__PROBLEM TO WORK ON__.
Each record should be written out exactly as it stands.

__PROVIDED RECORDS__.

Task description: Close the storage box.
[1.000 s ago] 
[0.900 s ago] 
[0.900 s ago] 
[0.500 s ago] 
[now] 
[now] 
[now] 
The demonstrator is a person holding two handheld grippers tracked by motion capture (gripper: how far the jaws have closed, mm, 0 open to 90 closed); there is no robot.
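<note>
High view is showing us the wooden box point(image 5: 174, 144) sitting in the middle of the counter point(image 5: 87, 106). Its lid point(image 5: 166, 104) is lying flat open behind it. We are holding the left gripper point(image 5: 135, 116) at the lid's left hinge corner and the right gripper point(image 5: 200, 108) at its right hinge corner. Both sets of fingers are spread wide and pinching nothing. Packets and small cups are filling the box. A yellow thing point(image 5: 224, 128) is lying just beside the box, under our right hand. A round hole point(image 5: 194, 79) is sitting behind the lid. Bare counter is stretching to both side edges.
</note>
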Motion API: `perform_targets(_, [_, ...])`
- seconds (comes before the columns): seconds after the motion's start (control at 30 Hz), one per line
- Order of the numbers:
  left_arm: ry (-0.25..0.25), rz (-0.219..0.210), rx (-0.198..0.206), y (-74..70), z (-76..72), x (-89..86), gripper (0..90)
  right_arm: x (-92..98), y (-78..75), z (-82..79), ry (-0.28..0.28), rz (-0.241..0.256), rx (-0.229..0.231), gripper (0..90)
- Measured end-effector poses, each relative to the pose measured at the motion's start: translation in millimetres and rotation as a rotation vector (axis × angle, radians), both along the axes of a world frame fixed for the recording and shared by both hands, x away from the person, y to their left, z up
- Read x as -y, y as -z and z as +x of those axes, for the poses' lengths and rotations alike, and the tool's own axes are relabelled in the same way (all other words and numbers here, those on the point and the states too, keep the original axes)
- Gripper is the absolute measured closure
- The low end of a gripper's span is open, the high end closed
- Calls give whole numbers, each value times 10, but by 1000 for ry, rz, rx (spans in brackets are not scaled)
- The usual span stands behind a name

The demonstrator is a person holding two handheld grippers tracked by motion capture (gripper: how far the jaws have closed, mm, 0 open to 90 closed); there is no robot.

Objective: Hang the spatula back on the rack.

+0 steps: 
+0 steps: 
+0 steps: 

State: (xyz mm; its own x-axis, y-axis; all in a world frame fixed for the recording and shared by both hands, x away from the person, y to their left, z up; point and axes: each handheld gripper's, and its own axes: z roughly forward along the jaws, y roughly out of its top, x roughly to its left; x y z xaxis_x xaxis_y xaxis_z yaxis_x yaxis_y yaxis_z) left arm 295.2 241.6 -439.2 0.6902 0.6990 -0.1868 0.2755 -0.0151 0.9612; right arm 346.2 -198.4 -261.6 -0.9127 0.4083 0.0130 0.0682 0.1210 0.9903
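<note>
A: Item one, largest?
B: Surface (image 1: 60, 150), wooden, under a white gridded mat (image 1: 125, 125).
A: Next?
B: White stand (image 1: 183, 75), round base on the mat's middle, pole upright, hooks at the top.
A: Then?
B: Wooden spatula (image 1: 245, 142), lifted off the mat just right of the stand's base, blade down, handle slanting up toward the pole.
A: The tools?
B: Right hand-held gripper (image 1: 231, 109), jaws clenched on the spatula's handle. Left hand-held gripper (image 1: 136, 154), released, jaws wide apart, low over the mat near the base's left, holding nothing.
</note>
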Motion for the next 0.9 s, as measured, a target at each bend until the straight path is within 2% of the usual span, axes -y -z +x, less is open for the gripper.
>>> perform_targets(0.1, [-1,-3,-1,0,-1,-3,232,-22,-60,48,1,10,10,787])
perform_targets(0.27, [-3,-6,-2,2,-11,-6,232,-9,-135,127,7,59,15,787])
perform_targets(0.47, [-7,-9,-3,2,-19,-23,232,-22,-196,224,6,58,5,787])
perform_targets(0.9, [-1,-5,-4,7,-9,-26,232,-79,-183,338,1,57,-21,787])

__REPLY TO THE EXERCISE__.
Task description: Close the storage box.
[1.000 s ago] 
[0.900 s ago] 
[0.900 s ago] 
[0.500 s ago] 
[now] 
[now] 
[now] 
The demonstrator is a person holding two handheld grippers tracked by motion capture (gripper: how far the jaws have closed, mm, 0 open to 90 closed); there is no robot.
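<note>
High view is showing us the wooden box point(image 5: 174, 144) sitting in the middle of the counter point(image 5: 87, 106). Its lid point(image 5: 166, 104) is lying flat open behind it. We are holding the left gripper point(image 5: 135, 116) at the lid's left hinge corner and the right gripper point(image 5: 200, 108) at its right hinge corner. Both sets of fingers are spread wide and pinching nothing. Packets and small cups are filling the box. A yellow thing point(image 5: 224, 128) is lying just beside the box, under our right hand. A round hole point(image 5: 194, 79) is sitting behind the lid. Bare counter is stretching to both side edges.
</note>
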Motion API: `perform_targets(_, [_, ...])`
- seconds (comes before the columns): seconds after the motion's start (control at 30 Hz), one per line
- Order of the numbers:
  left_arm: ry (-0.25..0.25), rz (-0.219..0.210), rx (-0.198..0.206), y (-74..70), z (-76..72), x (-89..86), gripper (0..90)
  right_arm: x (-92..98), y (-78..75), z (-82..79), ry (-0.28..0.28), rz (-0.241..0.256), rx (-0.229..0.231), gripper (0..90)
- Measured end-effector poses, each relative to the pose measured at the motion's start: translation in millimetres and rotation as a rotation vector (axis × angle, radians), both along the axes of a world frame fixed for the recording and shared by both hands, x away from the person, y to their left, z up
- Read x as -y, y as -z and z as +x of those axes, for the poses' lengths and rotations alike, and the tool's own axes are relabelled in the same way (all other words and numbers here, those on the point and the states too, keep the original axes)
- Gripper is the absolute measured closure
- The low end of a gripper's span is open, the high end closed
- Calls give whole numbers, each value times 10, but by 1000 for ry, rz, rx (spans in brackets are not scaled)
- The usual span stands behind a name

The demonstrator is a person holding two handheld grippers tracked by motion capture (gripper: how far the jaws have closed, mm, 0 open to 90 closed); there is no robot.

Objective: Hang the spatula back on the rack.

+0 steps: 
+0 steps: 
+0 steps: 

State: (xyz mm; its own x-axis, y-axis; all in a world frame fixed for the recording and shared by both hands, x away from the person, y to their left, z up; point and axes: each handheld gripper's, and its own axes: z roughly forward along the jaws, y roughly out of its top, x roughly to its left; x y z xaxis_x xaxis_y xaxis_z yaxis_x yaxis_y yaxis_z) left arm 295.2 241.6 -439.2 0.6902 0.6990 -0.1868 0.2755 -0.0151 0.9612; right arm 346.2 -198.4 -261.6 -0.9127 0.4083 0.0130 0.0682 0.1210 0.9903
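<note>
A: Item one, largest?
B: Surface (image 1: 60, 150), wooden, under a white gridded mat (image 1: 125, 125).
A: Next?
B: White stand (image 1: 183, 75), round base on the mat's middle, pole upright, hooks at the top.
A: Then?
B: Wooden spatula (image 1: 245, 142), lifted off the mat just right of the stand's base, blade down, handle slanting up toward the pole.
A: The tools?
B: Right hand-held gripper (image 1: 231, 109), jaws clenched on the spatula's handle. Left hand-held gripper (image 1: 136, 154), released, jaws wide apart, low over the mat near the base's left, holding nothing.
</note>
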Motion for the next 0.9 s, as measured, a target at each bend until the straight path is within 2% of the usual span, axes -y -z +x, less is open for the gripper.
>>> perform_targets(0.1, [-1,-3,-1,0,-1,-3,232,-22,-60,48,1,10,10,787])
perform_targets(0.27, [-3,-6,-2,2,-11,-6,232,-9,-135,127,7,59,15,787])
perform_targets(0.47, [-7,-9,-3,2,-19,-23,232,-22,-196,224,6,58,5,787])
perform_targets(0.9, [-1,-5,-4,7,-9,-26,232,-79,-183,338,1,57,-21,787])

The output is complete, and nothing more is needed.